The Koreas | security | East Asia
Cryptocurrency is not only a financial asset to steal and launder, but also a lucrative tool to fund global espionage and recruit foreign agents.
Seoul recently arrested two South Korean nationals, a 38-year-old cryptocurrency exchange operator (Lee) and a 29-year-old army captain, on charges of espionage related to the sale of military secrets to Pyongyang. Corresponding reports, a North Korean agent, met Lee through an undisclosed online cryptocurrency forum in 2016 and offered him cryptocurrency in exchange for his assistance with ongoing clandestine operations. South Korean media too Expectations that the two communicated via the private messaging app Telegram. While such features are not inherently bad, criminals have consistently used end-to-end message encryption features and other privacy protocols specific to apps like Telegram to coordinate, propagate, and monetize illegal activities.
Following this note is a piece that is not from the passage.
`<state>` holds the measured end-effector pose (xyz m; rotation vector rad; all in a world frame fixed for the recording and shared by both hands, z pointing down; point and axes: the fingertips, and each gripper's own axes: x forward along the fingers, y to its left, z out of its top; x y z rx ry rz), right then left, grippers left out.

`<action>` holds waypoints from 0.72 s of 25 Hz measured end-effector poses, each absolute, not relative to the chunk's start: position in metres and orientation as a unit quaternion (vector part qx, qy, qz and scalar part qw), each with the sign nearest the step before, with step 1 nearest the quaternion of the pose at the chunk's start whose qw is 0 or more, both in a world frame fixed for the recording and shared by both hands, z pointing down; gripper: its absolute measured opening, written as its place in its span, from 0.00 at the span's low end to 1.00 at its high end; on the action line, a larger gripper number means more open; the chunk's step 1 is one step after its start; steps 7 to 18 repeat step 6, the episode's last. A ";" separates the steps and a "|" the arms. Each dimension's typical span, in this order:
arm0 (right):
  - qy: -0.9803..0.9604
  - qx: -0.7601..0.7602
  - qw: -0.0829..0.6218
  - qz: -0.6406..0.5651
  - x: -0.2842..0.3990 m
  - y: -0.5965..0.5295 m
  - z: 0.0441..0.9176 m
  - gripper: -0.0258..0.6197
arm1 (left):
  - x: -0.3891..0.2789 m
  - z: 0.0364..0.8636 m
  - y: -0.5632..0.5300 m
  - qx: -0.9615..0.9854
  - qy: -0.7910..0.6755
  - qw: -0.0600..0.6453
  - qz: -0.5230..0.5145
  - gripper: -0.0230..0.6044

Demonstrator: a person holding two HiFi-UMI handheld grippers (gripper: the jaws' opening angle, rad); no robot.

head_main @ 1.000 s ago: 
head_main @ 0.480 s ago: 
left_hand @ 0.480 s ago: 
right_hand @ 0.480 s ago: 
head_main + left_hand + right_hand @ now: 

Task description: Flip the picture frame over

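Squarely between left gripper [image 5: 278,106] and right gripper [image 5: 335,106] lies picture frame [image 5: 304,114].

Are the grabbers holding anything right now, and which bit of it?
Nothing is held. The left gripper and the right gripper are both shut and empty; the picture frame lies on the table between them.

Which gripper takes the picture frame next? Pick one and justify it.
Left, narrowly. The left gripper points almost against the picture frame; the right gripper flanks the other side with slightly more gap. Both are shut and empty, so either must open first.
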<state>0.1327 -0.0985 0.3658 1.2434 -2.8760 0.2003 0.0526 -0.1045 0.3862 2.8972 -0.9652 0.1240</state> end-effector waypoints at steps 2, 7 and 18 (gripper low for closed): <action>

The Korean National Policy Agency specified that North Korean agent Lee paid about $600,000 and the army captain about $38,800 in cryptocurrency for their participation. Since Lee has been in contact with the agent since 2016, there are serious concerns about his involvement in other incidents of attempted or successful espionage against Seoul. Although Pyongyang has one documented history recruiting South Korean citizens for espionage through coercion and seduction, this is the first known public case of North Korea paying foreign agents in cryptocurrency to commit espionage and an active-duty military captain working with a North Korean hacker.
Interestingly, Lee was involved in one of the commissioned operations recruitment the active South Korean military captain. Upon recruitment, the Captain provided Pyongyang with the credentials needed to access the Korean Joint Command and Control System (KJCCS), which the South Korean Joint Chiefs of Staff use to evaluate C4I (command, control, communications, computers and use intelligence). skills during military exercises, training and operations. Through Telegram, North Korean agent Lee also ordered spycam equipment to be sent to the captain to photograph items and information of interest to Pyongyang. The equipment included a wristwatch equipped with a secret camera and USB sticks loaded with “poison strips”, a hacking tool that allows one to compromise a computer via its USB port for various purposes, such as B. to steal information, gain unauthorized control over the device and more.
In 2022North Korea has continued to expand its use of cryptocurrency and financial technologies through social engineering tactics, laundering of stolen virtual assets, and even hacking Play-to-Earn (P2E) crypto video games as seen in the Axie Infinity hack, overall over $600 million in stolen assets. In response to these threats, the US government has stepped up efforts to counter the spread of North Korean cybercrime, as indicated by its recent assessment Blender.ioa virtual currency mixer that “facilitates indiscriminate illegal transactions [of Bitcoin] by obscuring their origin, destination and counterparties.” According to the US Treasury Department, the mixer processed over $20.5 million worth of cryptocurrencies laundered in connection with North Korea’s Axie Infinity hack.
While offering money to foreigners in exchange for government secrets is certainly not new, the case of Lee and the active-duty army captain is extraordinary in that North Korean agents communicated with them through an encrypted messaging app and decided to make payments in cryptocurrency. not in traditional currencies.
That North Korea pays foreign agents in cryptocurrency suggests that Pyongyang views cryptocurrency not only as a financial asset to steal and launder, but also as a lucrative tool to fund global espionage and recruit foreign agents to advance its national interests.